### What this task involves
What lines below hold the string "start"? Copy them all.

### Provided material
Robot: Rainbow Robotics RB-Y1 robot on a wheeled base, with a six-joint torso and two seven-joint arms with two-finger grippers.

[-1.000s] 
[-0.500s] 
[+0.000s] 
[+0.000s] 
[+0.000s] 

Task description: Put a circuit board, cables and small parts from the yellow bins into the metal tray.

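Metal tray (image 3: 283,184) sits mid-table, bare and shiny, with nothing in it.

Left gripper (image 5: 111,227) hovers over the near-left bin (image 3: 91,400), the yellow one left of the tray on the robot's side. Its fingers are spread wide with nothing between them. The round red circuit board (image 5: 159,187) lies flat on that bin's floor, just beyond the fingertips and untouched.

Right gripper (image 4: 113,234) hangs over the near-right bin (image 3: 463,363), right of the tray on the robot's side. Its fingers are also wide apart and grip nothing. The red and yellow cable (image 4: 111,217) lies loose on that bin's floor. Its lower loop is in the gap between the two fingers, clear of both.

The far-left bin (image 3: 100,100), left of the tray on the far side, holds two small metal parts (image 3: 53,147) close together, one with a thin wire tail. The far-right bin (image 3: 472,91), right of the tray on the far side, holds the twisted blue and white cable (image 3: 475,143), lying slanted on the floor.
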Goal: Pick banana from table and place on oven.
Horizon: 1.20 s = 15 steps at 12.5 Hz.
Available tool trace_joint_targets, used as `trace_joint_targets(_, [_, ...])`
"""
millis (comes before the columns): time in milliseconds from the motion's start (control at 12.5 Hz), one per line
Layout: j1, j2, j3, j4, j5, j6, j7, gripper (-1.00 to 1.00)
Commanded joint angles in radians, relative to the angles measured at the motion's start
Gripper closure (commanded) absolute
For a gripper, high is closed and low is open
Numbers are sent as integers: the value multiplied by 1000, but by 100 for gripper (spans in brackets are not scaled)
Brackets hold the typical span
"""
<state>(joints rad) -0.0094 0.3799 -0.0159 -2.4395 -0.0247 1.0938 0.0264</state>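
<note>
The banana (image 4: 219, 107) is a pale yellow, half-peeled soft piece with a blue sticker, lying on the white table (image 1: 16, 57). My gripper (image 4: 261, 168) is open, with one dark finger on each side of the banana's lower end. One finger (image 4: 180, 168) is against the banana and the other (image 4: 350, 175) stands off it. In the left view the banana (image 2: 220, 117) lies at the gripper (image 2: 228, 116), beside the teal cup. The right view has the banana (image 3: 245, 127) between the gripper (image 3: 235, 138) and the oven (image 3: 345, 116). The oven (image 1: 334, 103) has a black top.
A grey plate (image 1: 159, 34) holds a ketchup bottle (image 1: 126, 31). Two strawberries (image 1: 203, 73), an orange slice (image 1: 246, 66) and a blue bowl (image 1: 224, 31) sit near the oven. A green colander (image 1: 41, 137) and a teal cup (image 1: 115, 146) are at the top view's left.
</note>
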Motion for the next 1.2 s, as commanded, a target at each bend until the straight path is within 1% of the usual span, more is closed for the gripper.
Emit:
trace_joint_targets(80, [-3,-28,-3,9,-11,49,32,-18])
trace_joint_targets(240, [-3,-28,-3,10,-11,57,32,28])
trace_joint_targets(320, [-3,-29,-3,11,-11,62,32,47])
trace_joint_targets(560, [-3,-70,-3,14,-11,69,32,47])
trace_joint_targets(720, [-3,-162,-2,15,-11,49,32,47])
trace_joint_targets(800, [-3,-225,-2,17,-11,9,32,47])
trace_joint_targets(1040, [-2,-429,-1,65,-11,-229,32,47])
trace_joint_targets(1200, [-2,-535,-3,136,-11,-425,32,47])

### Exercise response
millis (comes before the columns): time in milliseconds from the motion's start (control at 12.5 Hz), one per line
Commanded joint angles in radians, relative to the angles measured at the motion's start

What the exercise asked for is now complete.